What I do, once obtained the tpl-log-id is storing it in a SQLite table, together with its channel path, so that on channel Created notification, I have a list of tpl-log-id for it to check.

The worse case happens when the created channel path matches one store in SQL without being the same channel (ie re-utilised), in this case no tpl-log-id would match so its just a useless comparison.

It's just a way to filter out data that are not interesting for me.

If I do not check against the couple (channel-path, tpl-log-id) but just look for tpl-log-id, I'd retrieve much more log-ids (related to any channel), slowing down the TplChannelText preparation.


For instance:

Pending message list: 1 2 3
SQLITE: log-id3 log-id4 log-id5
related to the same channel path.

I compute a tpl-log-id from the pending messages ids obtaining 
log-id1 log-id2 log-id3. -> I have to log only log-id1 and log-id2.


Pending message list: 1 2 3 -> log-id1 log-id2 log-id3
SQLITE: log-id4 log-id5

In this scenario I have nothing to log, I don't know if it's because I already logged them all or because it's because they refer actually to two completely different channels and I'm not interested in knowing it at this point.
Comment 5 Cosimo Alfarano 2010-04-23 04:14:29 UTC
I am waiting for some pending branches to be reviewed before starting working on any API change. I'd like the pending queue for TPL reviews is near to zero lenght.

Then I'll be able to change the API freely.
Comment 6 Cosimo Alfarano 2010-04-28 10:14:18 UTC
This branch should still wait for some other branch to be merged.
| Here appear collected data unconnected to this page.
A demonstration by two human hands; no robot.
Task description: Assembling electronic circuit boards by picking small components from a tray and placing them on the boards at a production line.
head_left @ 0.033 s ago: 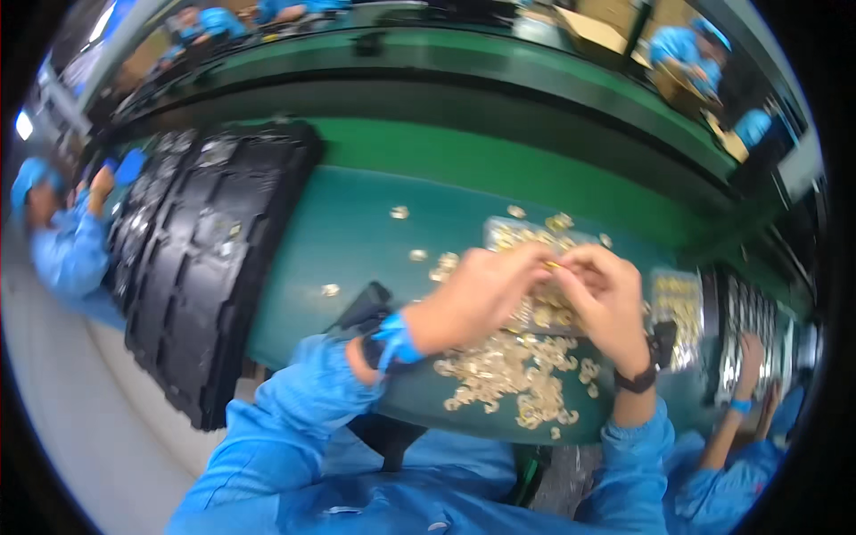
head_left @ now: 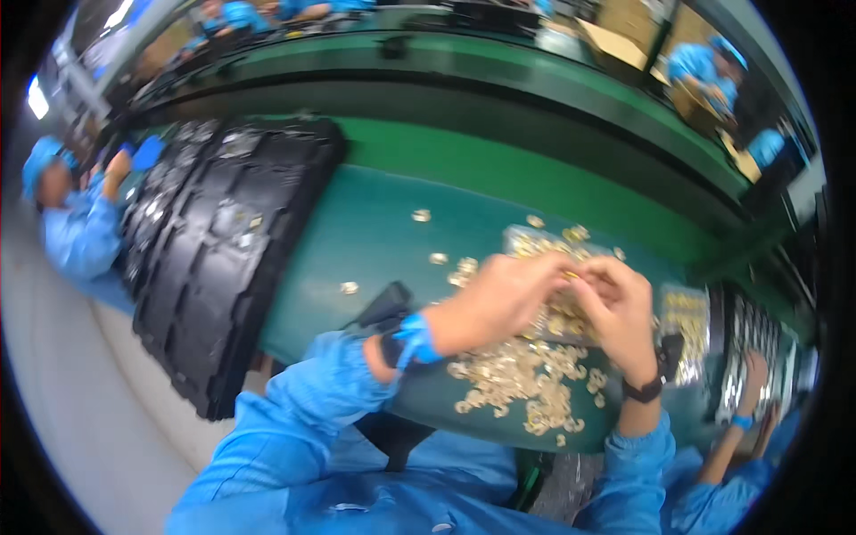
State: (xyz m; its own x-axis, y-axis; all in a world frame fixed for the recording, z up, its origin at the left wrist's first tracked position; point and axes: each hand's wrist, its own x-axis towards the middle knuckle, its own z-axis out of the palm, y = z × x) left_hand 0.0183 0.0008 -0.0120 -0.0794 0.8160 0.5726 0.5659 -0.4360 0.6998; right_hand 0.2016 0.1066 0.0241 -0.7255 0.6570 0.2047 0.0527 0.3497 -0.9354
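Observation:
My left hand (head_left: 508, 292) and my right hand (head_left: 621, 308) meet above a clear plastic tray (head_left: 515, 234), fingertips pinched together. Between them shows a bit of a small yellow-gold piece (head_left: 571, 275); its shape is mostly covered by my fingers. Rows of similar gold pieces fill the tray, which my hands partly hide. On the green table just nearer to me spreads a loose pile of small pale-gold curved pieces (head_left: 513, 379). A few single pieces (head_left: 421, 216) lie scattered left of the tray.
Large black ribbed trays (head_left: 259, 241) stand at the left, with a co-worker (head_left: 76, 209) beyond them. By my left wrist lies a black object (head_left: 388, 303). Another filled clear tray (head_left: 687, 325) sits at the right, near a co-worker's hand (head_left: 755, 374). A green-topped ledge (head_left: 499, 67) runs behind.
The whole scene has shifted slightly to the right in the picture. My hands stay pinched together over the tray.

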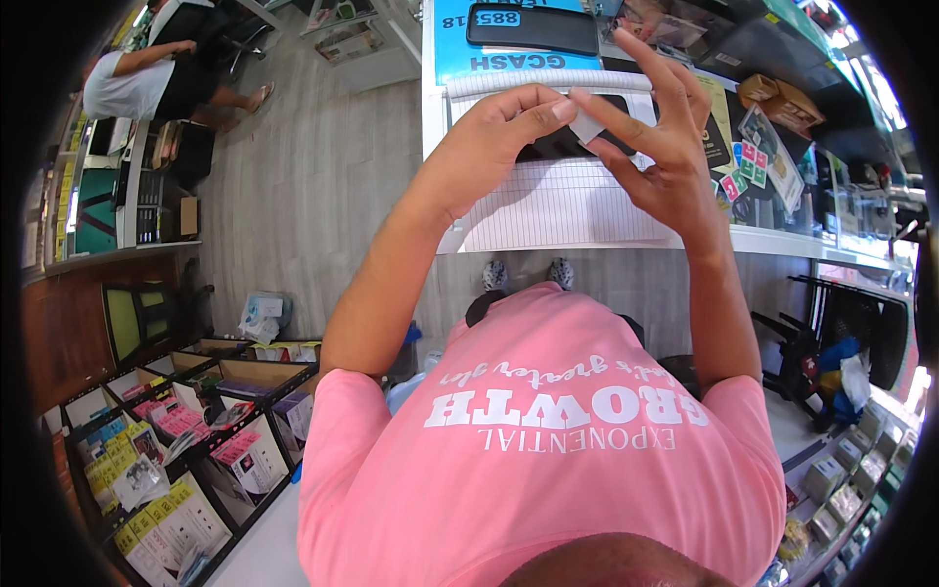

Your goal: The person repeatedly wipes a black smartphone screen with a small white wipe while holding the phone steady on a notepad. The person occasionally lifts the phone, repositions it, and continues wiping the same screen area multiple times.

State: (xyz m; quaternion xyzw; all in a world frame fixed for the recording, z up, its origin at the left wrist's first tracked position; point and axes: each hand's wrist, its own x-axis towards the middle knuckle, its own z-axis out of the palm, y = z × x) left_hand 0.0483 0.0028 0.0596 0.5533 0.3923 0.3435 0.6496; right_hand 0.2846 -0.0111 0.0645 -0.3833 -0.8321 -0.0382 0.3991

> Will code outside the library need to subclass TplLogEntry? If not, 
> > we could move TplLogEntryClass to a log-entry-internal.h, reducing our
> > API surface area.
> 
> No, subclassing is just for who wants to extend the logger, so only within the
> logger until TPL will support plug-ins
> 
> I'll move the class to -private.

Moved.

> > #define TPL_LOG_ENTRY_MSG_ID_IS_VALID(msg) (msg >= 0)
> > #define TPL_LOG_ENTRY_MSG_ID_UNKNOWN -2
> > #define TPL_LOG_ENTRY_MSG_ID_ACKNOWLEDGED -1
> 
> > I don't like this overloading of message IDs. I think the log entry should 
> > have a separate flag for whether the message has been acknowledged, 
> > and perhaps also a flag for whether the message ID is meaningful.
> 
> the pending_msg_id bits are used only to be able to understand what, in the
> pending message list, has been already logged, at TPL start up.
> 
> Yeah, it might confuse people when using such values in TPL and with different
> semantic in tp-glib.
> 
> I'll add another method with a flag.

Added _pending_status() methods instead.

Now before getting the pending message id a caller should always check if the pending status for the log entry is set to PENDING, otherwise the msg_id is meaningless.
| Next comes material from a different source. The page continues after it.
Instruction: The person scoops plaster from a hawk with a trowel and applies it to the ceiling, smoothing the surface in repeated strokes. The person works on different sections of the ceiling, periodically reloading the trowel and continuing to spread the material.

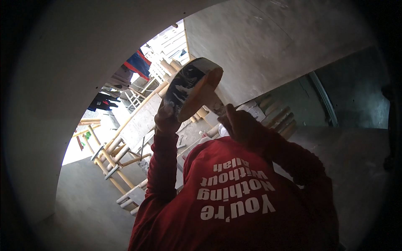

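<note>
Raised in front of my chest is a half-round bowl (187, 85), black outside with white smears and orange-tan along its rim and inside. My left hand (167, 119) is closed on its lower left side, and the bowl is tilted. A flat, tan-looking blade, apparently a putty knife (212, 101), reaches from my right hand (240, 125) to the bowl's open side. The fingers of that hand are wrapped round its handle, which is mostly hidden. What lies inside the bowl cannot be made out.
Scaffolding of round yellowish poles (109, 163) stands below on the left, beside a pale board (142, 121). Clothes (139, 65) hang near a bright opening. Grey plastered walls (268, 46) surround me, and a metal strip (323, 98) runs along the right.
</note>
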`<state>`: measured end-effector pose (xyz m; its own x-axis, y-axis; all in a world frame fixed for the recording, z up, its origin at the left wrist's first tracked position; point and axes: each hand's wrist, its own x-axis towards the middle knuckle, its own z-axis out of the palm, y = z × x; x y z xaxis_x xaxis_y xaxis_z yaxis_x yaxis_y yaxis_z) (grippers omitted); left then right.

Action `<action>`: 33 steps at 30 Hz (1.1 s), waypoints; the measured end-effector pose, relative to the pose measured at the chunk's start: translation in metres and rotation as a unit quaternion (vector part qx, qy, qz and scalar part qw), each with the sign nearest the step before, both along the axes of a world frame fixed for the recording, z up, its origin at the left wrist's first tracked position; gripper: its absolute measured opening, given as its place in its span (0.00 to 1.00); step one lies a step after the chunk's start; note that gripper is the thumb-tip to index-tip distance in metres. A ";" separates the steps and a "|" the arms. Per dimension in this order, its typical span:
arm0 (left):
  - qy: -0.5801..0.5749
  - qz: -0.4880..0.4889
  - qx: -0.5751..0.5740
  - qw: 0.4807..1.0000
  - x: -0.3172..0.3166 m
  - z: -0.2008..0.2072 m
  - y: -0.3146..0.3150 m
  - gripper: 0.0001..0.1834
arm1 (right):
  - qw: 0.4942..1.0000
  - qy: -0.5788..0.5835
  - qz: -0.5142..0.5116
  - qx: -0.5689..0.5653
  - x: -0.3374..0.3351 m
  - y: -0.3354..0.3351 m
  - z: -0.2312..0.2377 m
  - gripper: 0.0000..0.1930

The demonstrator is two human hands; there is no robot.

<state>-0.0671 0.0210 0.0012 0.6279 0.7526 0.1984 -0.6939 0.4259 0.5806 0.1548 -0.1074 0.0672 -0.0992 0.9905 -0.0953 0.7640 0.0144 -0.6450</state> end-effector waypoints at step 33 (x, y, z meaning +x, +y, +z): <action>0.039 0.106 -0.213 0.970 0.031 0.000 -0.028 0.47 | 0.874 0.449 -0.169 -0.078 0.023 0.007 0.031 0.13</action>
<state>-0.0359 -0.0069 0.0015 0.4508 0.8696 -0.2015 -0.7529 0.4917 0.4374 0.1781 -0.1004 0.0978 0.0916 0.9597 -0.2657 -0.1068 -0.2558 -0.9608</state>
This is the reason for which I extended the msg_id possible values to negative, even if originally they were unsigned, so I could exclusively set the msg_id (zero-postive) or the alternative meta-value for it (negative).
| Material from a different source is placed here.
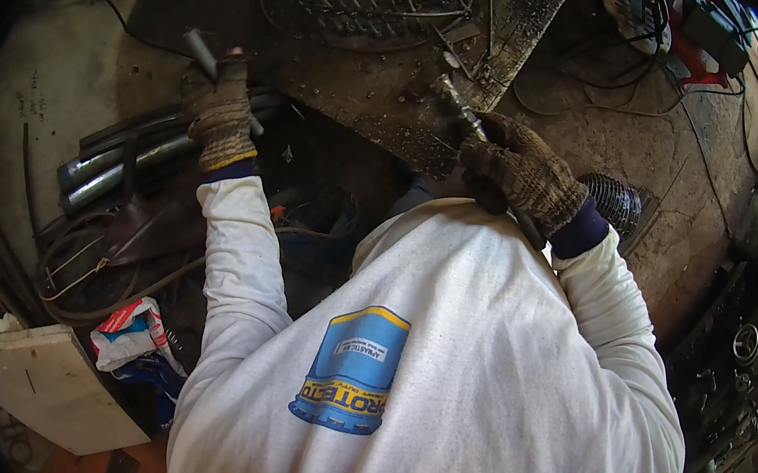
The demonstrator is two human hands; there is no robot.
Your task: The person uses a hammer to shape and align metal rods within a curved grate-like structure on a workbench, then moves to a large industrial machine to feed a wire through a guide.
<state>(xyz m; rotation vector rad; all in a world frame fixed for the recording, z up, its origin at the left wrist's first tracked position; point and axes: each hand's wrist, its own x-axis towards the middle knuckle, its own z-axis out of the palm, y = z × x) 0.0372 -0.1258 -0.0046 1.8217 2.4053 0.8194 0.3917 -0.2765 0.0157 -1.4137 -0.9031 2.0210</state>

I'd like there were a possible value for msg_ids that means not-set.

tpl_log_entry_text_set_pending_msg_id() returns 0 on errors, which is actually OK, since it can happen only on wrong instance of @self with g_return_*

But I'd like to avoid that someone use _get_pending_msg_id() considering its value as a valid id, when actually the _get_pending_status() is not PENDING.

It seems that there is nothing I can do about it, but document it.

In some cases I needed to set a improbable value for the msg-id, for example in
log-store-xml.c:829
channel-text.c:763 and 1179
log-entry-text.c:263 and 365
and some other places.

I don't feel really satisfied with it, though.


> > gint tpl_log_entry_get_pending_msg_id (TplLogEntry *self);
> >> Will API users ever care about this? It'd be good if this could be internal
> >> to the logger and the library.
> 
> OK.

Actually Empathy uses it. I think that it makes a wrong use of pending messages and it can be replaced, I'll need to check Empathy for it and ask the E. team.

In the meantime I flag them as possible-internal methods.


> > gboolean tpl_log_entry_is_pending (TplLogEntry *self);
> >> This only seems to make sense for Text messages? Perhaps it should 
> >> only exist in the subclass?
> 
> ok.

superseded by tpl_log_entry_text_get_pending_status(), as above.

all the methods about pending msg ids are not in TplLogEntryText, since for what I understand there the concept of "pending/ack'd" is not a generic concept but just some channels have it.
 
> > const gchar *tpl_log_entry_get_channel_path (TplLogEntry *self);
> >> What's this for? Does anything use it? Channel paths aren't unique 
> >>or meaningful over time, so it seems unwise.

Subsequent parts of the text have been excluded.